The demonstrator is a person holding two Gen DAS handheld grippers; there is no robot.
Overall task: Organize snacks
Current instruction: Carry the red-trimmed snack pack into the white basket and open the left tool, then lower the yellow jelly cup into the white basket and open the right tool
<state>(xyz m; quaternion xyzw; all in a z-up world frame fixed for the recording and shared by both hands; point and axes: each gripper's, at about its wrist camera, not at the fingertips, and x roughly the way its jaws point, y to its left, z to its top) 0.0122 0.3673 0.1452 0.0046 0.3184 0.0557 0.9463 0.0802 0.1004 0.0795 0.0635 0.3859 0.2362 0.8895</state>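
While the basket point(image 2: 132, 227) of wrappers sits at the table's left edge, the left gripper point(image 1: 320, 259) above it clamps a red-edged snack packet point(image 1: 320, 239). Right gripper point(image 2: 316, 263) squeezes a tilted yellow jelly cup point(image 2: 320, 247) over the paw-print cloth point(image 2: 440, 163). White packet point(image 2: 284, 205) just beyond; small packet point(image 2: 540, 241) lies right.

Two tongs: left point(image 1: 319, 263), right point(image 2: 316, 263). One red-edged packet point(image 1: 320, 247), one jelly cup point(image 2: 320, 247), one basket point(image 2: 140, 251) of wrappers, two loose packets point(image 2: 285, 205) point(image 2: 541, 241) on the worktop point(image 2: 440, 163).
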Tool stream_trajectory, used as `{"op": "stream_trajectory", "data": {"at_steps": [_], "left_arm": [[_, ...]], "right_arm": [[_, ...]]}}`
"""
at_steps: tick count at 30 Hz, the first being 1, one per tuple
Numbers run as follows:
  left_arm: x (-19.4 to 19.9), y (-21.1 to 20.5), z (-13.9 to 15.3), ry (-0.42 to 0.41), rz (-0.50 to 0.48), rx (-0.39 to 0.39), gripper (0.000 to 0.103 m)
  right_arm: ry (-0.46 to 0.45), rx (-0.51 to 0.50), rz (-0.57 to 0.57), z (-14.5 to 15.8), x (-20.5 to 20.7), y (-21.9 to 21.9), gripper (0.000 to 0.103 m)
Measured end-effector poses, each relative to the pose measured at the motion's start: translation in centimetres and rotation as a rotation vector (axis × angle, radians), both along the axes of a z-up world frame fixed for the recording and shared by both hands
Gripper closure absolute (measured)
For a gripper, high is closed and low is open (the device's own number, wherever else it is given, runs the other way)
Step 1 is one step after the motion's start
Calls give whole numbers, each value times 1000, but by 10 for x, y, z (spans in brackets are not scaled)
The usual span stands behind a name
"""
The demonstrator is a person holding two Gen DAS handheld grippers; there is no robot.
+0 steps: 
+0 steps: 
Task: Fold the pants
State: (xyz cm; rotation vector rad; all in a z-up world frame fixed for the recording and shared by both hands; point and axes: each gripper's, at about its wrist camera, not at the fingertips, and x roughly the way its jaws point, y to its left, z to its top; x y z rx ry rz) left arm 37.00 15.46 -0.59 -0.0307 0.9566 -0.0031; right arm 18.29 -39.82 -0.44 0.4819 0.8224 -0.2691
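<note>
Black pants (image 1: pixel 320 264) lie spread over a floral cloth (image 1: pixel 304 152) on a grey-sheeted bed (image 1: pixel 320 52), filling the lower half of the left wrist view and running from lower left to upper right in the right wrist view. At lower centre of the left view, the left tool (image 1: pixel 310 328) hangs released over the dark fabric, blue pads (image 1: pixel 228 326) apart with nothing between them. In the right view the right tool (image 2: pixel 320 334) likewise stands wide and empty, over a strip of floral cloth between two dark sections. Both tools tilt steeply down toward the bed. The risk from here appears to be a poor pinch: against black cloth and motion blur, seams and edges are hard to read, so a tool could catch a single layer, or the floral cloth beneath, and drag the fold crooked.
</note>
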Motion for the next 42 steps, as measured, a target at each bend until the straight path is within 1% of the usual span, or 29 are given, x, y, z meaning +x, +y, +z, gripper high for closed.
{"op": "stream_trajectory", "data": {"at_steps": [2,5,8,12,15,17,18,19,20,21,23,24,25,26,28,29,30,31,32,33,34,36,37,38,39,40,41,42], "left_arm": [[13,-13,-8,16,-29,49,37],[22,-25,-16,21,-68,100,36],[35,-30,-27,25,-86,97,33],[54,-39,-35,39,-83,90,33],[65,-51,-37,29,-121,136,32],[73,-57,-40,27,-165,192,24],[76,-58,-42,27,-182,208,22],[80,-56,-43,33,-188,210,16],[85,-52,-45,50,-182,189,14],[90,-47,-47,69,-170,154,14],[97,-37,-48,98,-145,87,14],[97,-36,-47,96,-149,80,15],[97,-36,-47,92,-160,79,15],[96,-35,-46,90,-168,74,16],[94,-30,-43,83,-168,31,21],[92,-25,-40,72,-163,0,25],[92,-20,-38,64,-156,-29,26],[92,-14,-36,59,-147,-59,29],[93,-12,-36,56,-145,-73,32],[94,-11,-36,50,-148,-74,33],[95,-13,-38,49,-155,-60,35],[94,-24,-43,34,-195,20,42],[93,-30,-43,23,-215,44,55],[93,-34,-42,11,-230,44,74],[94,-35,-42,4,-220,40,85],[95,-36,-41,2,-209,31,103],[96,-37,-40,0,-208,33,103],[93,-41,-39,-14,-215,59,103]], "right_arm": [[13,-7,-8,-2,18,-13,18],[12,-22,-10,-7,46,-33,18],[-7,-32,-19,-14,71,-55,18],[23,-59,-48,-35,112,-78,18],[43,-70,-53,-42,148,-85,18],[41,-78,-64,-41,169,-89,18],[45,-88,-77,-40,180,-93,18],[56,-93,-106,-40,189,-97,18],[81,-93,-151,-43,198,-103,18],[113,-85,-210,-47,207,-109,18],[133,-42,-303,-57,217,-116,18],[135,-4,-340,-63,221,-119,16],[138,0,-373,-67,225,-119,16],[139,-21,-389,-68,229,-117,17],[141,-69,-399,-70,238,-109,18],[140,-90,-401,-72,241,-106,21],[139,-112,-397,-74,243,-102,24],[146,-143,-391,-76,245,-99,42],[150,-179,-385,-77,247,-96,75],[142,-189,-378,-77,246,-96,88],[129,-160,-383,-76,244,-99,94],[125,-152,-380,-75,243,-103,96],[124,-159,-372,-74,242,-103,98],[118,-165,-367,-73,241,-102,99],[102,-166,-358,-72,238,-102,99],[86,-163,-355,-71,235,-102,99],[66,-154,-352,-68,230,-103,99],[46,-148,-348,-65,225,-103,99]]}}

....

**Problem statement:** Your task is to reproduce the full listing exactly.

**Response to this task:**
The demonstrator is a person holding two Gen DAS handheld grippers; there is no robot.
Overall task: Organize snacks
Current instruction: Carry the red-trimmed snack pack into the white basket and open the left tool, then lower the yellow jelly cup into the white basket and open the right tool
<state>(xyz m; quaternion xyzw; all in a z-up world frame fixed for the recording and shared by both hands; point and axes: each gripper's, at about its wrist camera, not at the fingertips, and x roughly the way its jaws point, y to its left, z to its top) 0.0122 0.3673 0.1452 0.0046 0.3184 0.0557 0.9463 0.0802 0.1004 0.0795 0.0635 0.3859 0.2362 0.8895</state>
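While the basket point(image 2: 132, 227) of wrappers sits at the table's left edge, the left gripper point(image 1: 320, 259) above it clamps a red-edged snack packet point(image 1: 320, 239). Right gripper point(image 2: 316, 263) squeezes a tilted yellow jelly cup point(image 2: 320, 247) over the paw-print cloth point(image 2: 440, 163). White packet point(image 2: 284, 205) just beyond; small packet point(image 2: 540, 241) lies right.

Two tongs: left point(image 1: 319, 263), right point(image 2: 316, 263). One red-edged packet point(image 1: 320, 247), one jelly cup point(image 2: 320, 247), one basket point(image 2: 140, 251) of wrappers, two loose packets point(image 2: 285, 205) point(image 2: 541, 241) on the worktop point(image 2: 440, 163).
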Tool stream_trajectory, used as `{"op": "stream_trajectory", "data": {"at_steps": [_], "left_arm": [[_, ...]], "right_arm": [[_, ...]]}}`
"""
at_steps: tick count at 30 Hz, the first being 1, one per tuple
Numbers run as follows:
  left_arm: x (-19.4 to 19.9), y (-21.1 to 20.5), z (-13.9 to 15.3), ry (-0.42 to 0.41), rz (-0.50 to 0.48), rx (-0.39 to 0.39), gripper (0.000 to 0.103 m)
  right_arm: ry (-0.46 to 0.45), rx (-0.51 to 0.50), rz (-0.57 to 0.57), z (-14.5 to 15.8), x (-20.5 to 20.7), y (-21.9 to 21.9), gripper (0.000 to 0.103 m)
Measured end-effector poses, each relative to the pose measured at the motion's start: translation in centimetres and rotation as a rotation vector (axis × angle, radians), both along the axes of a z-up world frame fixed for the recording and shared by both hands
Gripper closure absolute (measured)
For a gripper, high is closed and low is open (the device's own number, wherever else it is given, runs the other way)
Step 1 is one step after the motion's start
Calls give whole numbers, each value times 1000, but by 10 for x, y, z (spans in brackets are not scaled)
The usual span stands behind a name
"""
The demonstrator is a person holding two Gen DAS handheld grippers; there is no robot.
+0 steps: 
+0 steps: 
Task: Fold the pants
State: (xyz cm; rotation vector rad; all in a z-up world frame fixed for the recording and shared by both hands; point and axes: each gripper's, at about its wrist camera, not at the fingertips, and x roughly the way its jaws point, y to its left, z to its top; x y z rx ry rz) left arm 37.00 15.46 -0.59 -0.0307 0.9566 -0.0031; right arm 18.29 -39.82 -0.44 0.4819 0.8224 -0.2691
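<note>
Black pants (image 1: pixel 320 264) lie spread over a floral cloth (image 1: pixel 304 152) on a grey-sheeted bed (image 1: pixel 320 52), filling the lower half of the left wrist view and running from lower left to upper right in the right wrist view. At lower centre of the left view, the left tool (image 1: pixel 310 328) hangs released over the dark fabric, blue pads (image 1: pixel 228 326) apart with nothing between them. In the right view the right tool (image 2: pixel 320 334) likewise stands wide and empty, over a strip of floral cloth between two dark sections. Both tools tilt steeply down toward the bed. The risk from here appears to be a poor pinch: against black cloth and motion blur, seams and edges are hard to read, so a tool could catch a single layer, or the floral cloth beneath, and drag the fold crooked.
</note>
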Motion for the next 42 steps, as measured, a target at each bend until the straight path is within 1% of the usual span, or 29 are given, x, y, z meaning +x, +y, +z, gripper high for closed.
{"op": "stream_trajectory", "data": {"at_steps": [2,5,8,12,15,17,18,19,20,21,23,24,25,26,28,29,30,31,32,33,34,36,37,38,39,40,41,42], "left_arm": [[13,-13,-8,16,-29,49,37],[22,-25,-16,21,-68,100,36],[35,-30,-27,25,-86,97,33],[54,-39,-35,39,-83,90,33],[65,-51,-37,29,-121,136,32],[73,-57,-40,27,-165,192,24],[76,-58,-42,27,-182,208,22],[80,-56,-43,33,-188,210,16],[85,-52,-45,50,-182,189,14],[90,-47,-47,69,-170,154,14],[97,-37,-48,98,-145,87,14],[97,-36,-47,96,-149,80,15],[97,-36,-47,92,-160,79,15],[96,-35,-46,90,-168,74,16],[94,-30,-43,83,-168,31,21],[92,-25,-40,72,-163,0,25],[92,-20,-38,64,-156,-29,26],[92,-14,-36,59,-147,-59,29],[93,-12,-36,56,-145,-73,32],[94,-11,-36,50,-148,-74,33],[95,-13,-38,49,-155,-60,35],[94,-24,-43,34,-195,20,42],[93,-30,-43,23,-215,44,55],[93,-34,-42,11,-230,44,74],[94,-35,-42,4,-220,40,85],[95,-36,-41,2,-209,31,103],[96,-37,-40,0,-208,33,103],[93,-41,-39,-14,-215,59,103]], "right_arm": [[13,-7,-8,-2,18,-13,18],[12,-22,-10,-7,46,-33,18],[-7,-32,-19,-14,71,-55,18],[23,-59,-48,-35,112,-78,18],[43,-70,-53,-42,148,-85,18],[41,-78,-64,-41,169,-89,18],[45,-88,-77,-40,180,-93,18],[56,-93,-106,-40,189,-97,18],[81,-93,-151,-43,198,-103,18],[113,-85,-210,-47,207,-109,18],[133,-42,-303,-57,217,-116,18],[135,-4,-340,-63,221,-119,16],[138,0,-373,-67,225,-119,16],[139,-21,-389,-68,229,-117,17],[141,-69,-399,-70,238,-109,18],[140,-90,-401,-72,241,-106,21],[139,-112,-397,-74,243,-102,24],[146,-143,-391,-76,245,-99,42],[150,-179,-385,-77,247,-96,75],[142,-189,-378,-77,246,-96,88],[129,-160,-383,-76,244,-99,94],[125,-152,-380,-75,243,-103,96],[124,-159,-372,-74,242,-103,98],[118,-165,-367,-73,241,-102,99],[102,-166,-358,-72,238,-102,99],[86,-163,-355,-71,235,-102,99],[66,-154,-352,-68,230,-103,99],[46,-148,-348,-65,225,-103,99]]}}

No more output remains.